● **PROBLEM DETAILS**
Copy the data exactly. Images are to be left out.

● **DATA BELOW**
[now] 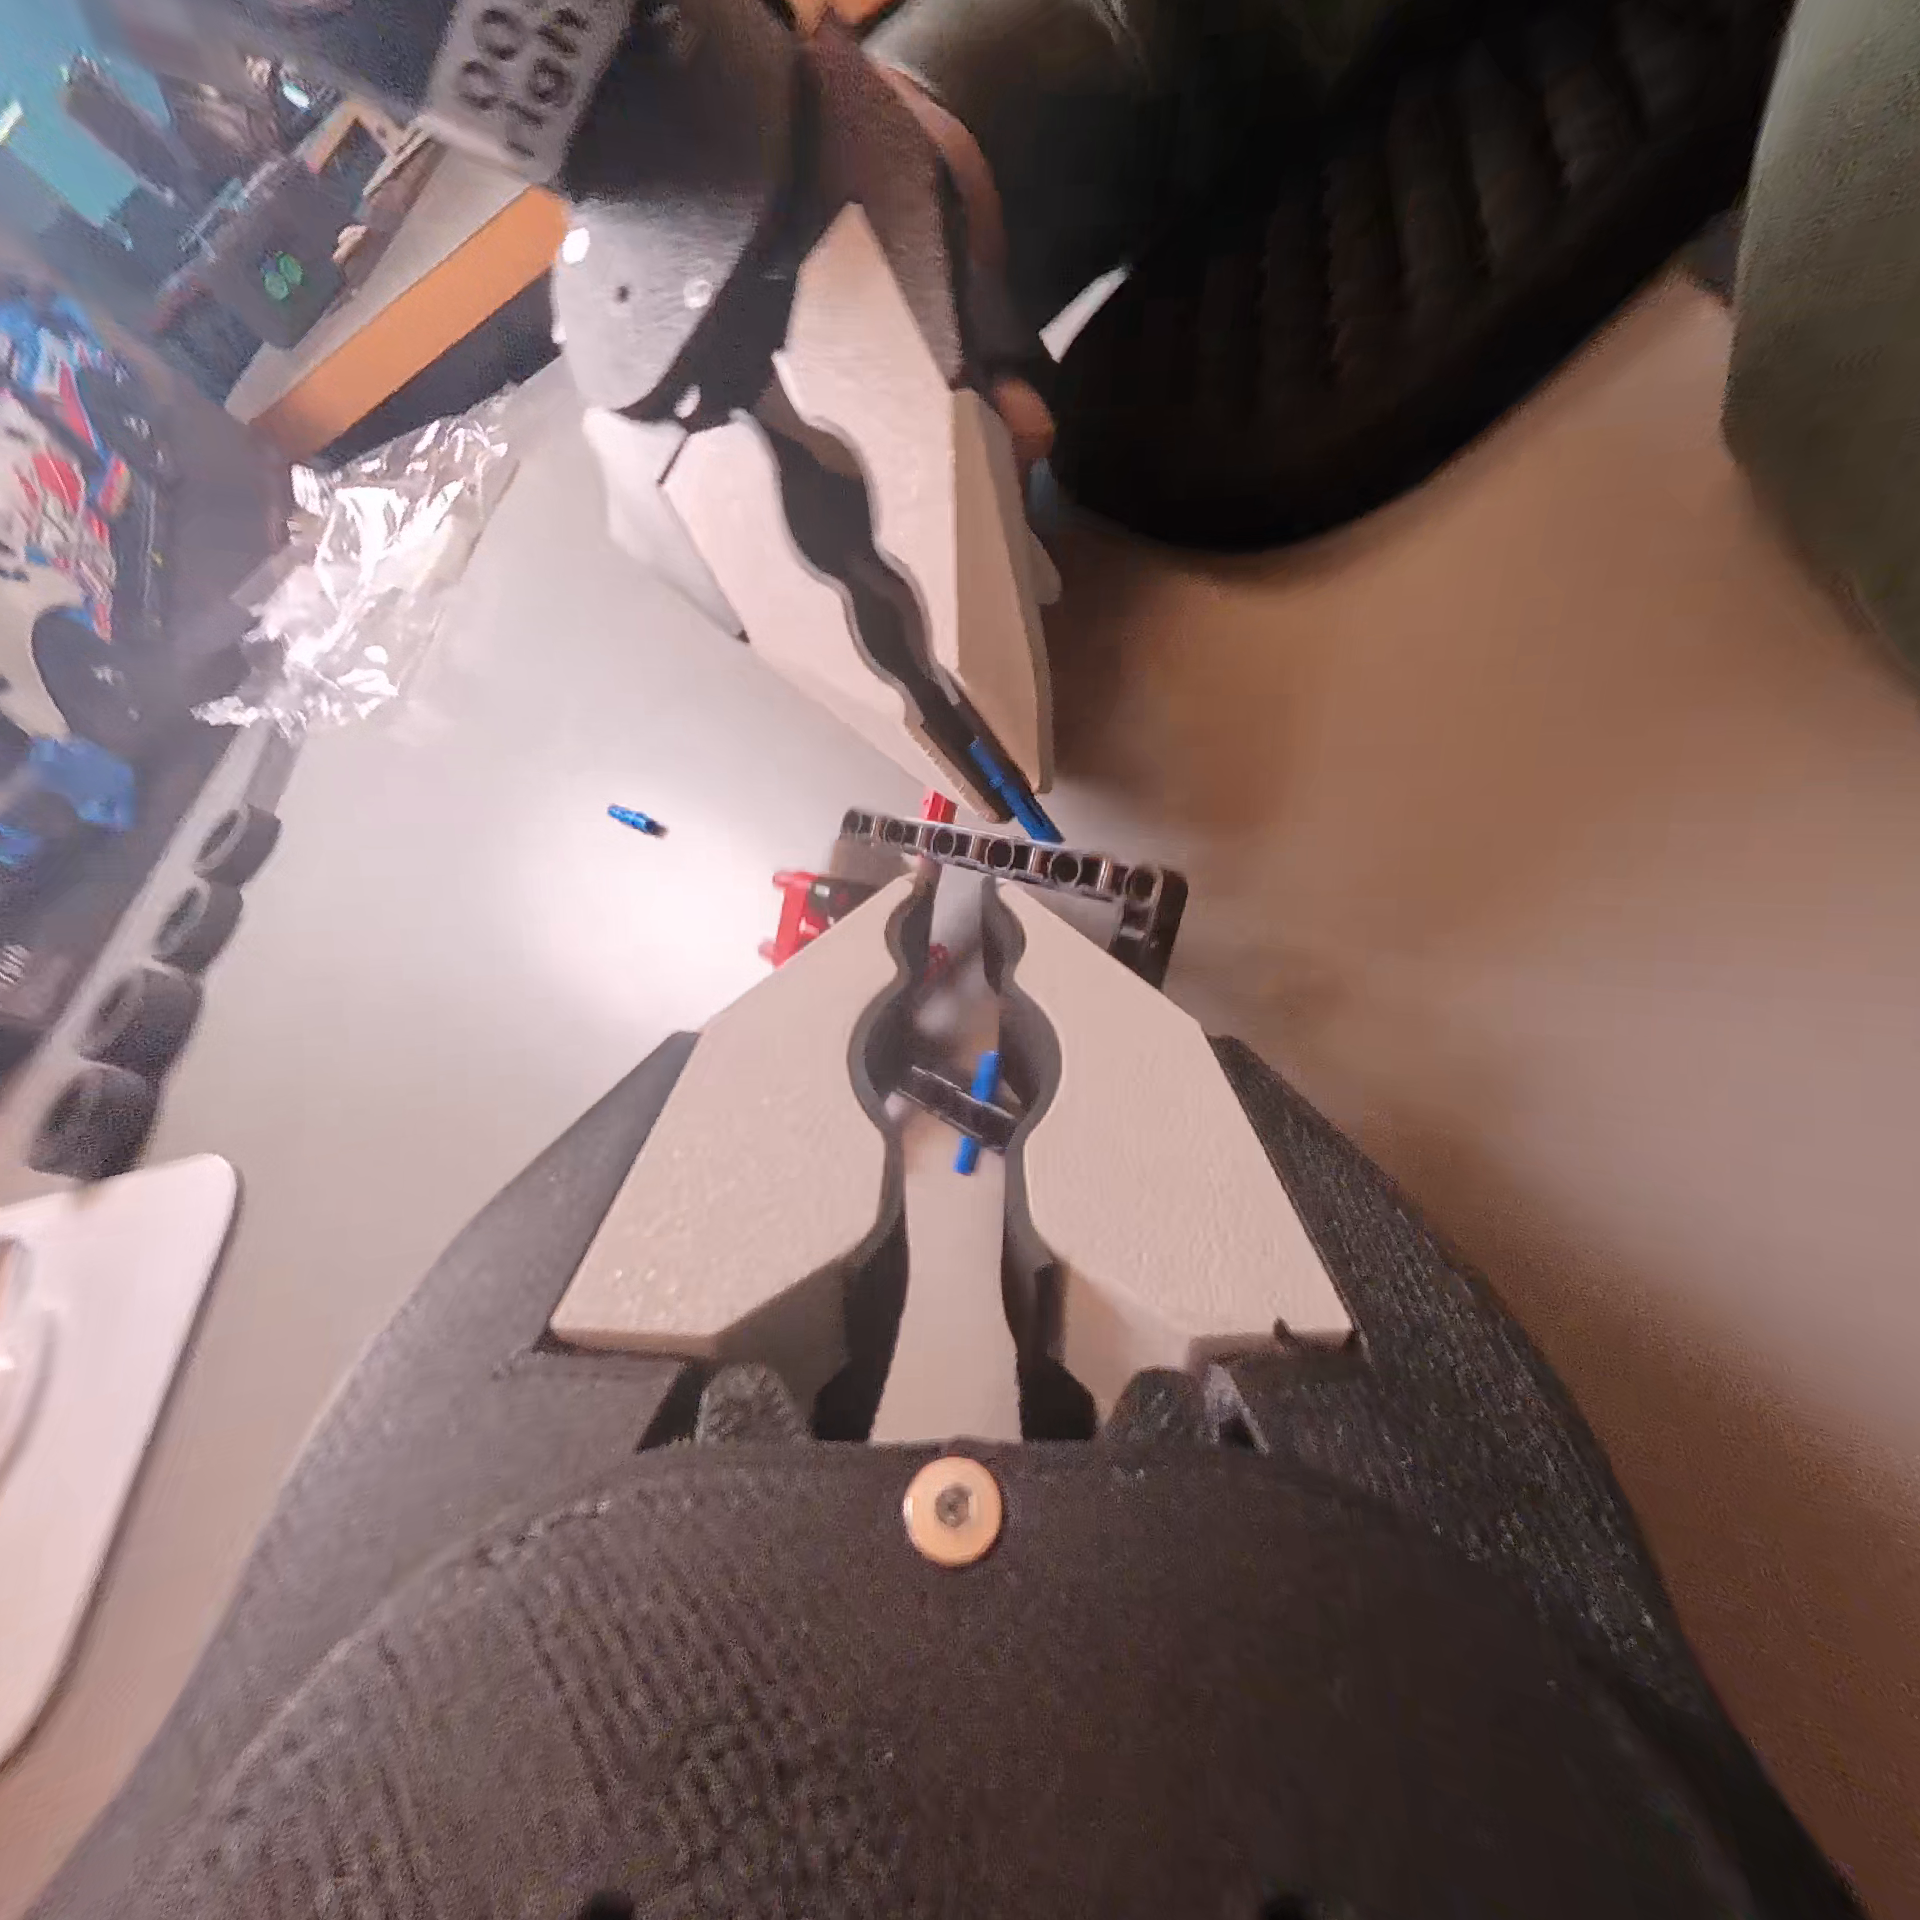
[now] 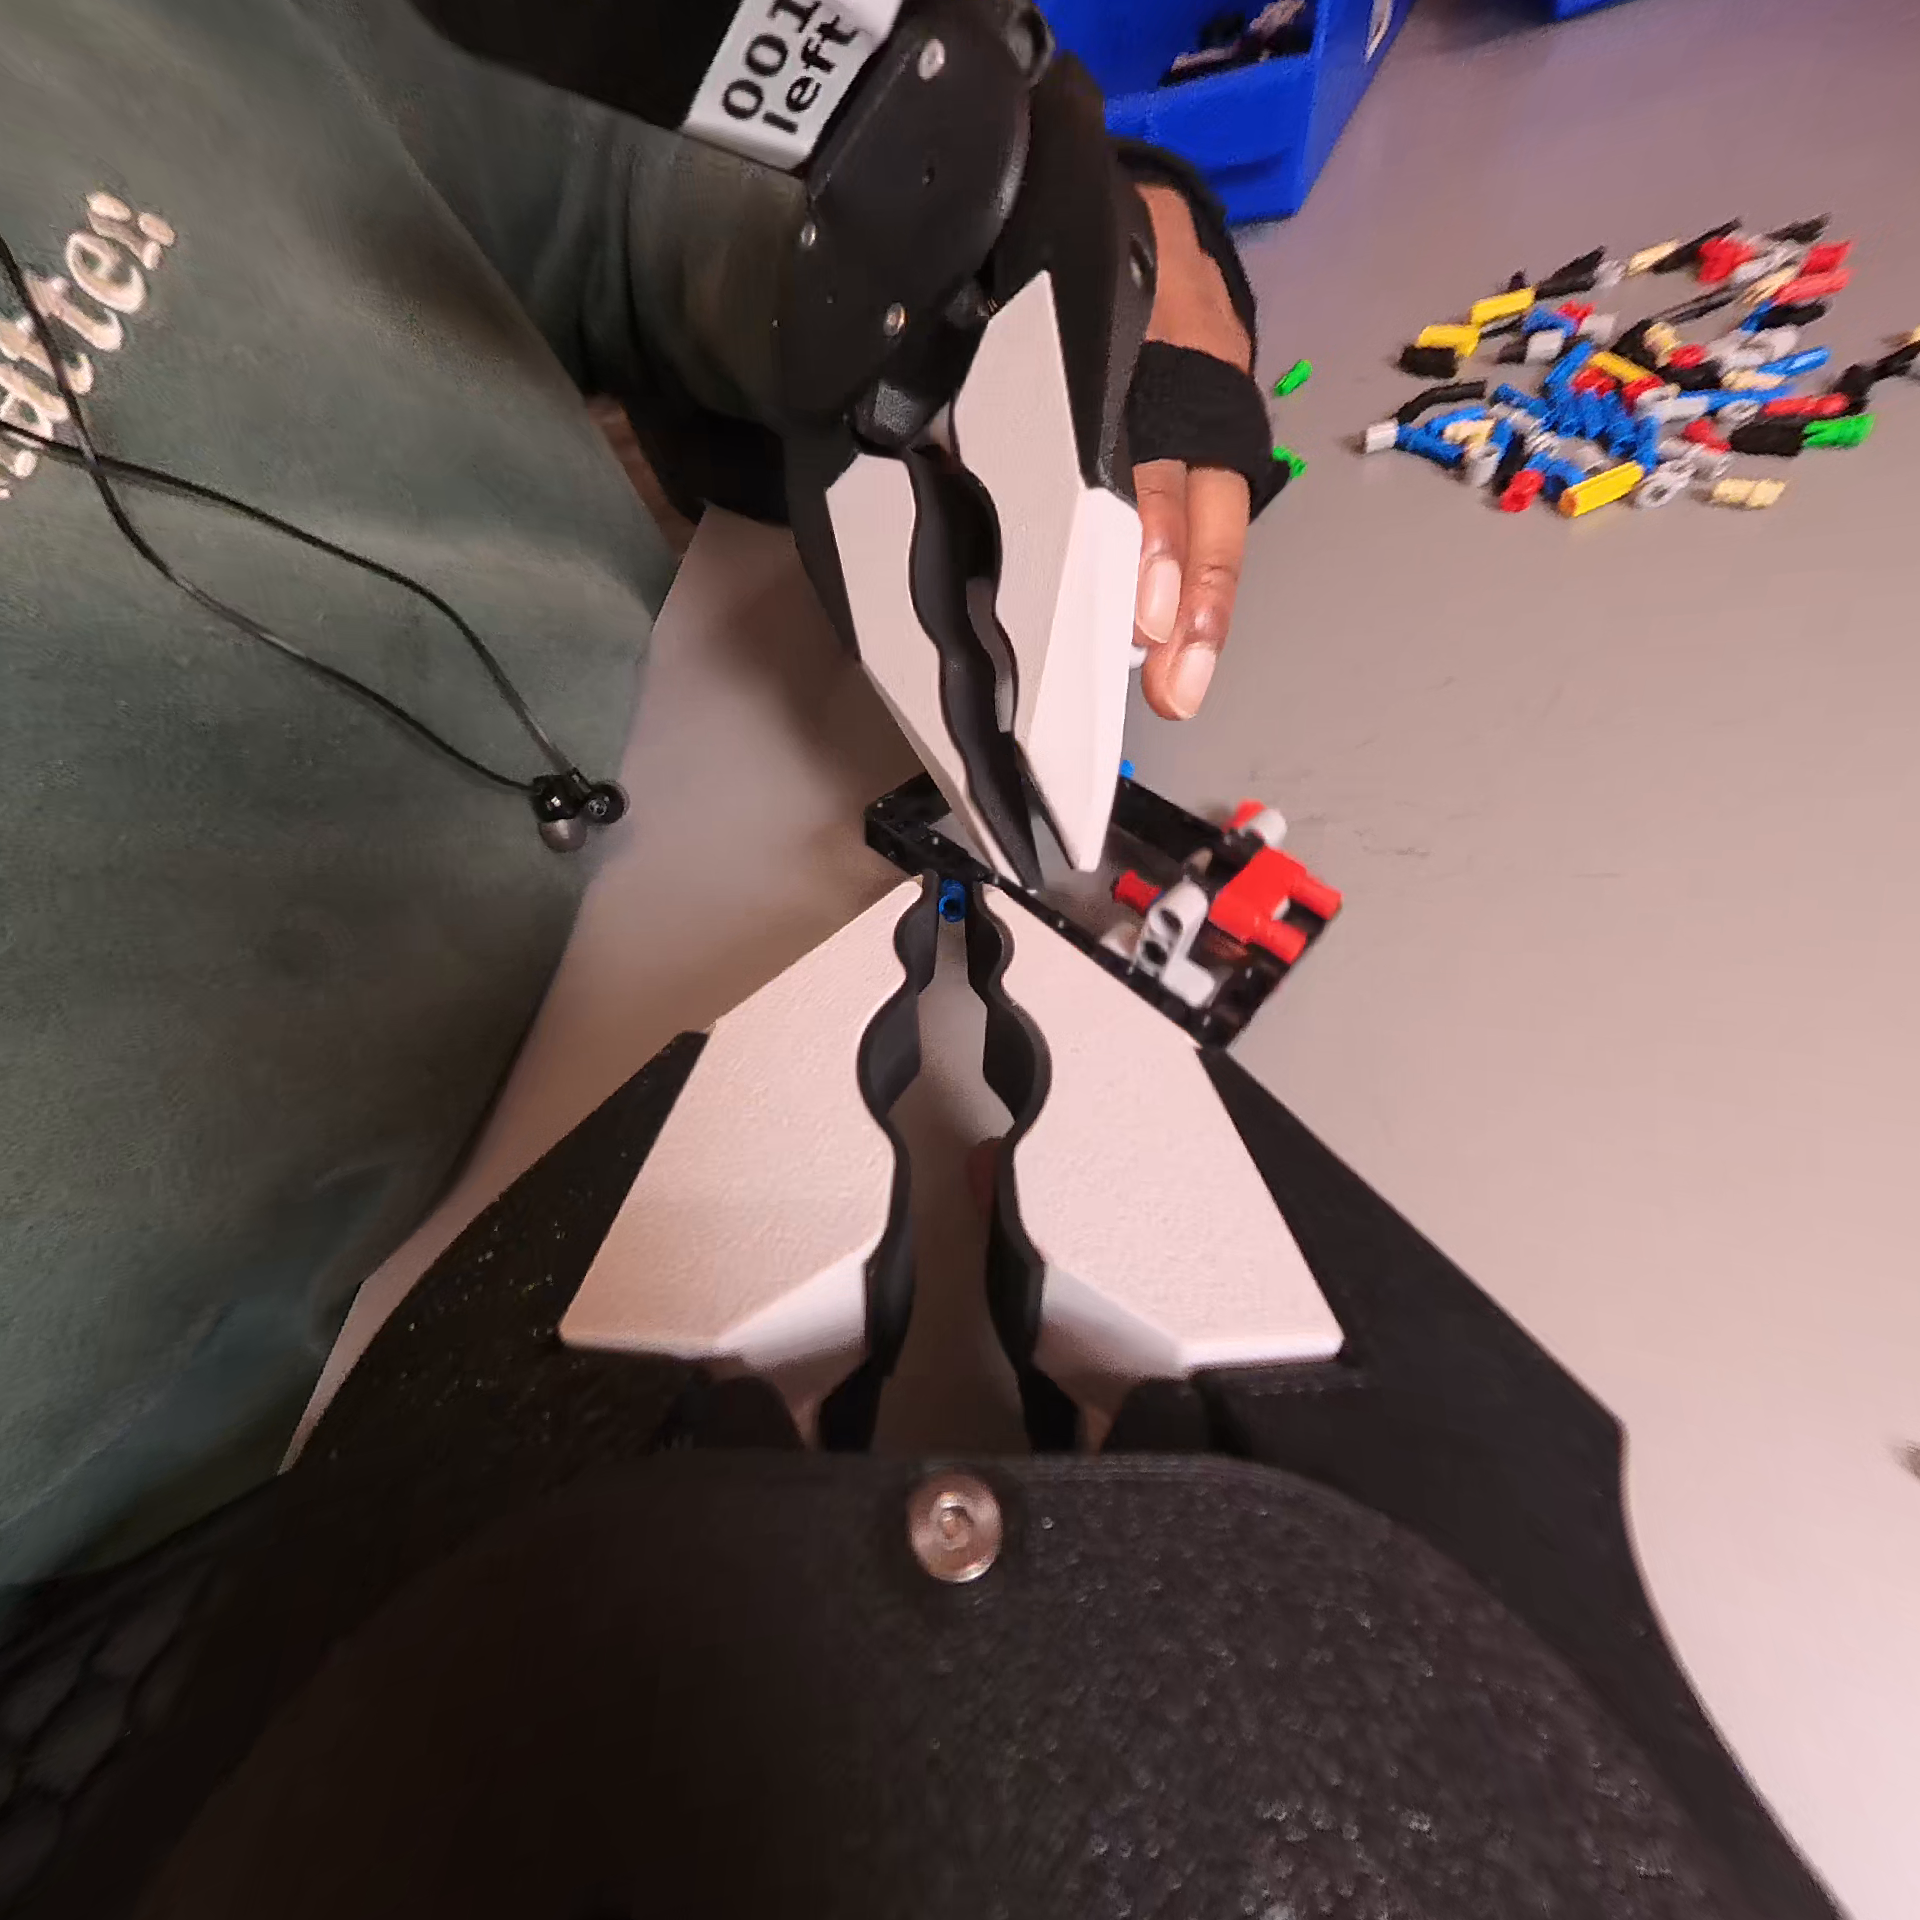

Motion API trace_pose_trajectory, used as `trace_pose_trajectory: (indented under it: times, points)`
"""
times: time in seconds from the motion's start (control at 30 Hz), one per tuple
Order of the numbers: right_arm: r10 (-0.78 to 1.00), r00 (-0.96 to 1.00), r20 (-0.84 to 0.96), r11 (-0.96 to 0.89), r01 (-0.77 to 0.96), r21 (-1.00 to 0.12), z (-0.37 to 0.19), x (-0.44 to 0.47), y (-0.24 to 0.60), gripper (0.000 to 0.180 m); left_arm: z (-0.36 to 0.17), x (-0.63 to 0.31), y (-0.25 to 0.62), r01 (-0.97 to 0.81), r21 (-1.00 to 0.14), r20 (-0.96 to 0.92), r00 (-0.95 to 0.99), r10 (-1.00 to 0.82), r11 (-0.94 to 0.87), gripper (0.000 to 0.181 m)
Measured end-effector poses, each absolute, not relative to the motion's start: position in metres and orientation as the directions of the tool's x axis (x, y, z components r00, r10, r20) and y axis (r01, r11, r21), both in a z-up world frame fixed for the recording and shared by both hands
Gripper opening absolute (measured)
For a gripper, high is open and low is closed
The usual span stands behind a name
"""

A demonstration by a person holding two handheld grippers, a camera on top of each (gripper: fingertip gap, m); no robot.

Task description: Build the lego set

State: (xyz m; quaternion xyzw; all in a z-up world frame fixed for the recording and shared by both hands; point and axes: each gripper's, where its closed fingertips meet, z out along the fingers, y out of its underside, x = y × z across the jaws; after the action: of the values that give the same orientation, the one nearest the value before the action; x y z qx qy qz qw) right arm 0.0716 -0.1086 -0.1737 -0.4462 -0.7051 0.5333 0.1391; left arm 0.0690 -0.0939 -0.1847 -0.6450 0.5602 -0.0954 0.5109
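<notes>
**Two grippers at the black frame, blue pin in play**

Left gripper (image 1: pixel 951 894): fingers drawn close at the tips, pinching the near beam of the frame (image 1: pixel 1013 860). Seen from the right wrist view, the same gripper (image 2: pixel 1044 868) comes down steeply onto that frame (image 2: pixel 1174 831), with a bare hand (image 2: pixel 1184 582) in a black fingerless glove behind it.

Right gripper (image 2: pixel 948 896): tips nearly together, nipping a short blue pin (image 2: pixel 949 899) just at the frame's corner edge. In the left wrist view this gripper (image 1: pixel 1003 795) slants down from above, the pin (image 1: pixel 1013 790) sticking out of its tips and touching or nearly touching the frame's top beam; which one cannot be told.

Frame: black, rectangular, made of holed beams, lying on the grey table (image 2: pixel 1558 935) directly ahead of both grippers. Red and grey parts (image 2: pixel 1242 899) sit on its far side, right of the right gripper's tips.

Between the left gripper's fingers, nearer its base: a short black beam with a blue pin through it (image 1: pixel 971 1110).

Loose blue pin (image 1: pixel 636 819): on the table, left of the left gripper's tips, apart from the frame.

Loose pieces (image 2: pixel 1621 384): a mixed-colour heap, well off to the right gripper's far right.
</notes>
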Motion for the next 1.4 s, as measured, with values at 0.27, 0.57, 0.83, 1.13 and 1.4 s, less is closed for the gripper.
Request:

● **PROBLEM SOLUTION**
[now] 
[now] 

Motion API trace_pose_trajectory, used as `trace_pose_trajectory: (indented under it: times, points)`
"""
times: time in seconds from the motion's start (control at 30 Hz), one per tuple
Order of the numbers: right_arm: r10 (-0.78 to 1.00), r00 (-0.96 to 1.00), r20 (-0.84 to 0.96), r11 (-0.96 to 0.89), r01 (-0.77 to 0.96), r21 (-1.00 to 0.12), z (-0.37 to 0.19), x (-0.44 to 0.47), y (-0.24 to 0.60), gripper (0.000 to 0.180 m); left_arm: z (-0.36 to 0.17), x (-0.63 to 0.31), y (-0.25 to 0.62), r01 (-0.97 to 0.81), r21 (-1.00 to 0.14), r20 (-0.96 to 0.92), r00 (-0.95 to 0.99), r10 (-1.00 to 0.82), r11 (-0.94 to 0.87), gripper (0.000 to 0.181 m)
Measured end-effector poses, each absolute, not relative to the motion's start: position in metres and orientation as the directions of the tool's x axis (x, y, z components r00, r10, r20) and y axis (r01, r11, r21), both in a z-up world frame fixed for the recording and shared by both hands
Gripper opening absolute (measured)
For a gripper, high is open and low is closed
The usual span stands behind a name
"""

A demonstration by a person holding two handheld grippers, a camera on top of each (gripper: fingertip gap, m); no robot.

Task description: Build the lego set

State: (xyz m; quaternion xyzw; all in a z-up world frame fixed for the recording and shared by both hands; point and axes: each gripper's, where its closed fingertips meet, z out along the fingers, y out of its underside, x = y × z across the jaws; after the action: of the values that give the same orientation, the one nearest the value before the action; x y z qx qy qz qw) right arm 0.0716 -0.1086 -0.1737 -0.4462 -0.7051 0.5333 0.1391; left arm 0.0690 -0.0939 -0.1847 -0.6450 0.5602 -0.0954 0.5109
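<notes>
**Two grippers at the black frame, blue pin in play**

Left gripper (image 1: pixel 951 894): fingers drawn close at the tips, pinching the near beam of the frame (image 1: pixel 1013 860). Seen from the right wrist view, the same gripper (image 2: pixel 1044 868) comes down steeply onto that frame (image 2: pixel 1174 831), with a bare hand (image 2: pixel 1184 582) in a black fingerless glove behind it.

Right gripper (image 2: pixel 948 896): tips nearly together, nipping a short blue pin (image 2: pixel 949 899) just at the frame's corner edge. In the left wrist view this gripper (image 1: pixel 1003 795) slants down from above, the pin (image 1: pixel 1013 790) sticking out of its tips and touching or nearly touching the frame's top beam; which one cannot be told.

Frame: black, rectangular, made of holed beams, lying on the grey table (image 2: pixel 1558 935) directly ahead of both grippers. Red and grey parts (image 2: pixel 1242 899) sit on its far side, right of the right gripper's tips.

Between the left gripper's fingers, nearer its base: a short black beam with a blue pin through it (image 1: pixel 971 1110).

Loose blue pin (image 1: pixel 636 819): on the table, left of the left gripper's tips, apart from the frame.

Loose pieces (image 2: pixel 1621 384): a mixed-colour heap, well off to the right gripper's far right.
</notes>
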Motion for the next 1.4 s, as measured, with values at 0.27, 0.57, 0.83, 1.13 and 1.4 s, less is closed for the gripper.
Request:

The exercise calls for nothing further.